Assignment => Reproduce the entire listing below verbatim.
--
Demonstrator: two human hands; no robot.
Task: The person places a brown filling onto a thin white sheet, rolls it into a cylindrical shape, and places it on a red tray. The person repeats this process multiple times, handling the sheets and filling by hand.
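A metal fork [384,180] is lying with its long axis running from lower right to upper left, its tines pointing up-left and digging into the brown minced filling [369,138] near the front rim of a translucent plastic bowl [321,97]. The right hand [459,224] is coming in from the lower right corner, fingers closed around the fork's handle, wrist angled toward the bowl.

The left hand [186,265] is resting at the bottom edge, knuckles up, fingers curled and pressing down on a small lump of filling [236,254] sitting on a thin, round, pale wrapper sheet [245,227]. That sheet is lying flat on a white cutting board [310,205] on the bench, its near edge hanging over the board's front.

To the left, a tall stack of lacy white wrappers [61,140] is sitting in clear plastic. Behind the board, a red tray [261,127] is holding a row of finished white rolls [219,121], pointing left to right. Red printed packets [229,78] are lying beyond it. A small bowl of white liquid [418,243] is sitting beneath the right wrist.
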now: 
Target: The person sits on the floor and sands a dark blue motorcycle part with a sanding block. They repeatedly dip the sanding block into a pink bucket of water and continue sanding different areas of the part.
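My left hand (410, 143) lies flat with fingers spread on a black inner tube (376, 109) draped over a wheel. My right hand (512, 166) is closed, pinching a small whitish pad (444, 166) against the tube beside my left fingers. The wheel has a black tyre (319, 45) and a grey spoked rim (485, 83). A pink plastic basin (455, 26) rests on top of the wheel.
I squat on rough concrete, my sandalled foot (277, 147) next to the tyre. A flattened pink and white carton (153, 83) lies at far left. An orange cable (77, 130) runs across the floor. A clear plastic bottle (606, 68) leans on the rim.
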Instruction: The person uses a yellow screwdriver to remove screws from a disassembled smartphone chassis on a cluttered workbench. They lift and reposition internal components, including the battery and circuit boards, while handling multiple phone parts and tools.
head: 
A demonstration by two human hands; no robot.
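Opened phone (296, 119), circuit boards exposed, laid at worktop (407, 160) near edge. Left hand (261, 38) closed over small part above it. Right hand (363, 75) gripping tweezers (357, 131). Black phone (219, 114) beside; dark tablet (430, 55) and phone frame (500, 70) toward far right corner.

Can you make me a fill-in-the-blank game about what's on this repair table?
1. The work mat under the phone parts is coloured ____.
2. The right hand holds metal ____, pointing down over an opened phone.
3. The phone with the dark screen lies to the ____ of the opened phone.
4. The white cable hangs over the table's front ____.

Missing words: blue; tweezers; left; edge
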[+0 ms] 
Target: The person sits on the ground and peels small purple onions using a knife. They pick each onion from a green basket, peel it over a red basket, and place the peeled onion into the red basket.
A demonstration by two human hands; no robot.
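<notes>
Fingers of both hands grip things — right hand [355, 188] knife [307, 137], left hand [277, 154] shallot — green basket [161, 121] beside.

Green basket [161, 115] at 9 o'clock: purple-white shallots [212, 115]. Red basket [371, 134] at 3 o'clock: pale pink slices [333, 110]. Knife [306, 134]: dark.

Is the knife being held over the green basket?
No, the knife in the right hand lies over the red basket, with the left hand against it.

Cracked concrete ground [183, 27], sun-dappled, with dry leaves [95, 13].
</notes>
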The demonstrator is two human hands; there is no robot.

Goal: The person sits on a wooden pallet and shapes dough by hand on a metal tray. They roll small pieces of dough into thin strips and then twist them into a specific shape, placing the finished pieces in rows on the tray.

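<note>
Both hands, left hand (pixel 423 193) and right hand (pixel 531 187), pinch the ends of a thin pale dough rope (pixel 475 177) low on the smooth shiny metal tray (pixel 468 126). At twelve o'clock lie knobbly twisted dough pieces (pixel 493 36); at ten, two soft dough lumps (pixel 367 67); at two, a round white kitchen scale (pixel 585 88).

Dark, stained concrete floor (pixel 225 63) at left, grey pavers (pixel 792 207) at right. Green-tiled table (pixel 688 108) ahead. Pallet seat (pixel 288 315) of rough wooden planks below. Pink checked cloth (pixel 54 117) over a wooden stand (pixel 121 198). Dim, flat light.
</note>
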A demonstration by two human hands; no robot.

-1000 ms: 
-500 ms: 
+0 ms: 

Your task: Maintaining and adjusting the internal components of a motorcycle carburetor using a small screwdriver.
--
Exercise result =>
Demonstrator: two human hands; no robot.
Task: The person places a brown filling onto a thin white sheet, rolls it into a cylindrical shape, and places it on a red tray. The person repeats this process multiple times, handling the sheets and filling by hand.
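A metal fork [384,180] is lying with its long axis running from lower right to upper left, its tines pointing up-left and digging into the brown minced filling [369,138] near the front rim of a translucent plastic bowl [321,97]. The right hand [459,224] is coming in from the lower right corner, fingers closed around the fork's handle, wrist angled toward the bowl.

The left hand [186,265] is resting at the bottom edge, knuckles up, fingers curled and pressing down on a small lump of filling [236,254] sitting on a thin, round, pale wrapper sheet [245,227]. That sheet is lying flat on a white cutting board [310,205] on the bench, its near edge hanging over the board's front.

To the left, a tall stack of lacy white wrappers [61,140] is sitting in clear plastic. Behind the board, a red tray [261,127] is holding a row of finished white rolls [219,121], pointing left to right. Red printed packets [229,78] are lying beyond it. A small bowl of white liquid [418,243] is sitting beneath the right wrist.
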now: 
Target: The person sits on the floor and sands a dark blue motorcycle part with a sanding block. They repeatedly dip the sanding block into a pink bucket of water and continue sanding different areas of the part.
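My left hand (410, 143) lies flat with fingers spread on a black inner tube (376, 109) draped over a wheel. My right hand (512, 166) is closed, pinching a small whitish pad (444, 166) against the tube beside my left fingers. The wheel has a black tyre (319, 45) and a grey spoked rim (485, 83). A pink plastic basin (455, 26) rests on top of the wheel.
I squat on rough concrete, my sandalled foot (277, 147) next to the tyre. A flattened pink and white carton (153, 83) lies at far left. An orange cable (77, 130) runs across the floor. A clear plastic bottle (606, 68) leans on the rim.
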Instruction: The person uses a yellow screwdriver to remove screws from a disassembled smartphone chassis on a cluttered workbench. They lift and reposition internal components, including the battery and circuit boards, while handling multiple phone parts and tools.
head: 
A demonstration by two human hands; no robot.
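Opened phone (296, 119), circuit boards exposed, laid at worktop (407, 160) near edge. Left hand (261, 38) closed over small part above it. Right hand (363, 75) gripping tweezers (357, 131). Black phone (219, 114) beside; dark tablet (430, 55) and phone frame (500, 70) toward far right corner.

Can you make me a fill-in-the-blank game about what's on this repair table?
1. The work mat under the phone parts is coloured ____.
2. The right hand holds metal ____, pointing down over an opened phone.
3. The phone with the dark screen lies to the ____ of the opened phone.
4. The white cable hangs over the table's front ____.

Missing words: blue; tweezers; left; edge
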[+0 ms] 
Target: The person sits on the ground and peels small purple onions using a knife. They pick each onion from a green basket, peel it over a red basket, and place the peeled onion into the red basket.
A demonstration by two human hands; no robot.
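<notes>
Fingers of both hands grip things — right hand [355, 188] knife [307, 137], left hand [277, 154] shallot — green basket [161, 121] beside.

Green basket [161, 115] at 9 o'clock: purple-white shallots [212, 115]. Red basket [371, 134] at 3 o'clock: pale pink slices [333, 110]. Knife [306, 134]: dark.

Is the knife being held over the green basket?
No, the knife in the right hand lies over the red basket, with the left hand against it.

Cracked concrete ground [183, 27], sun-dappled, with dry leaves [95, 13].
</notes>
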The demonstrator is two human hands; there is no robot.

Goal: The person sits on a wooden pallet and shapes dough by hand on a metal tray. They roll small pieces of dough into thin strips and then twist them into a specific shape, placing the finished pieces in rows on the tray.

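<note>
Both hands, left hand (pixel 423 193) and right hand (pixel 531 187), pinch the ends of a thin pale dough rope (pixel 475 177) low on the smooth shiny metal tray (pixel 468 126). At twelve o'clock lie knobbly twisted dough pieces (pixel 493 36); at ten, two soft dough lumps (pixel 367 67); at two, a round white kitchen scale (pixel 585 88).

Dark, stained concrete floor (pixel 225 63) at left, grey pavers (pixel 792 207) at right. Green-tiled table (pixel 688 108) ahead. Pallet seat (pixel 288 315) of rough wooden planks below. Pink checked cloth (pixel 54 117) over a wooden stand (pixel 121 198). Dim, flat light.
</note>
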A demonstration by two human hands; no robot.

-1000 ms: 
-500 ms: 
+0 ms: 

Your task: Maintaining and adjusting the internal components of a motorcycle carburetor using a small screwdriver.

This exercise is finished.